= Norman Cahners =

American publisher (1914–1986)

Norman Lee Cahners (1914–1986) was a major American publisher and philanthropist. The Cahners Publishing Company, which he founded in 1960, had grown into the largest U.S. publisher of trade or business magazines at the time of Cahner's death, three weeks before he was scheduled to retire. Cahners Publishing survived into the early 2000s as Cahners Business Information, a division of the British and Dutch-based Reed Elsevier publishing empire. The company was renamed Reed Business Information (U.S) in 2002, and its headquarters moved from Boston to New York.

==Early life==

Cahners was born in Bangor, Maine, the son of James A. Cahners, described in one source as a "businessman, publisher, lawyer, artist, and management consultant". The father owned the Bangor Gas Company and Eastern Furniture Company, and lived on Broadway. The younger Cahners attended Phillips Academy and then Harvard, where he became a leading track & field athlete. He and team captain Milton Green qualified for the trials to join the U.S. Olympic Team in 1936 but boycotted that event because the games were to be held in Nazi Germany. As if in compensation, Cahners was one of two Harvard undergrads selected to speak at the Harvard Tercentenery Ceremonies in 1936, before an audience of 10,000 alumni, and over a worldwide radio hook-up. Cahners was also elected president of the Harvard Class of 1936 and was later inducted into the Harvard Varsity Athletic Hall of Fame.

==From materials handling to publishing empire==

While directing the U.S. Naval Ordnance Materials Handling Laboratory at the Hingham Naval Ammunition Depot, Hingham, Massachusetts during World War II, Cahners started a newsletter called The Palletizer, taking its name from the pallet, then a relatively new technology used to move goods on and off ships and around bases. Cahners was an important technical contributor to the nascent field of materials handling, inventing and patenting a 'four-way pallet' which became the military and later industry standard. The magazine gave contractors advice on how to ship goods for the Navy using the new pallet and forklift system.

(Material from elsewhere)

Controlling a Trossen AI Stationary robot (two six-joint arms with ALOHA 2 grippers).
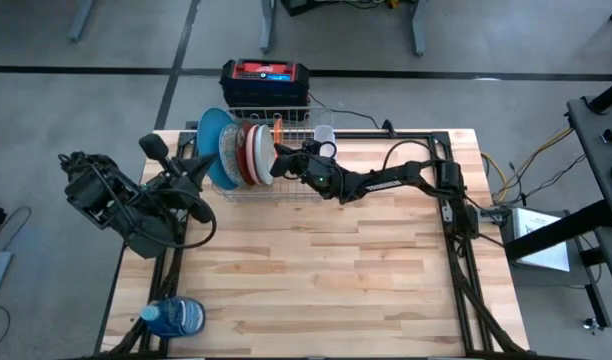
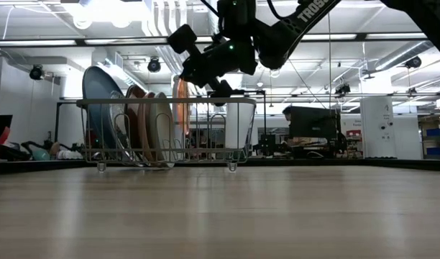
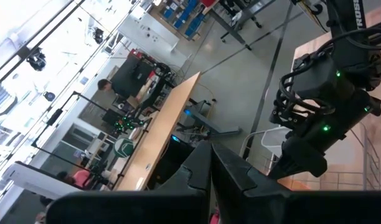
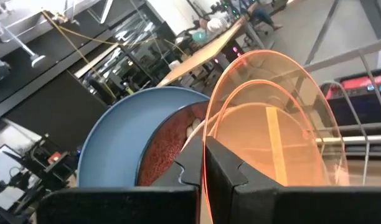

The Navy let Cahners and his adjunct Saul Goldweitz (who became his lifelong business partner) take both the laboratory and the magazine private after the war and it became Modern Materials Handling. Cahners began acquiring other magazines in 1956, starting with Metalworking, and launching still others. Abandoning his first career in materials handling, he became one of the pioneers of 'niche-publishing', founding journals to appeal to specific business audiences and loading them with information and advertising. Cahners Publishing had grown to 90 magazine titles by the time of Cahners' death, the best-known being Variety and Publishers Weekly. The company was headquartered in the Boston suburb of Newton. The first Cahners magazine, Modern Materials Handling, is still published today by Peerless Media, a B2B media company located in Framingham, MA.

==Philanthropy==

Cahners and his wife Helene became major philanthropists in Boston. There is a Cabot-Cahners room in Boston's Symphony Hall, a Cahners Theater in the Boston Museum of Science, and a Cahners Hall at Northeastern University. The Cahners-Rabb Professorship is an endowed chair at the Harvard Business School, and there is an endowed chair in Cahner's name for a cellist's position in the Boston Symphony Orchestra. Cahners was a Trustee of Colby College in Waterville, Maine. Helene Rabb Cahners chaired the Board of Trustees at Westbrook College, and was a Trustee of Mt. Holyoke College, the American Association for the Advancement of Science (AAAS), and numerous Boston-area hospitals.

==Memorials==

Reed Business Information dispenses the Norman L. Cahners Life-Time Achievement Award in recognition of the "outstanding, creative use of the business press in the marketing of products and services". This is one of the prestigious CEBA (Creative Excellence in Business Advertising) Awards. Recipients have included the CEO's of Sony Corporation of America, Time-Warner, General Electric, and NBC.

A second Norman L. Cahners Award is presented by the Materials Handling Industry of America through their Material Handling Education Foundation. Cahners himself won the organization's Reed Apple Award.

In 1970 Cahners was named "Man of the Year" by The Advertising Club of New York.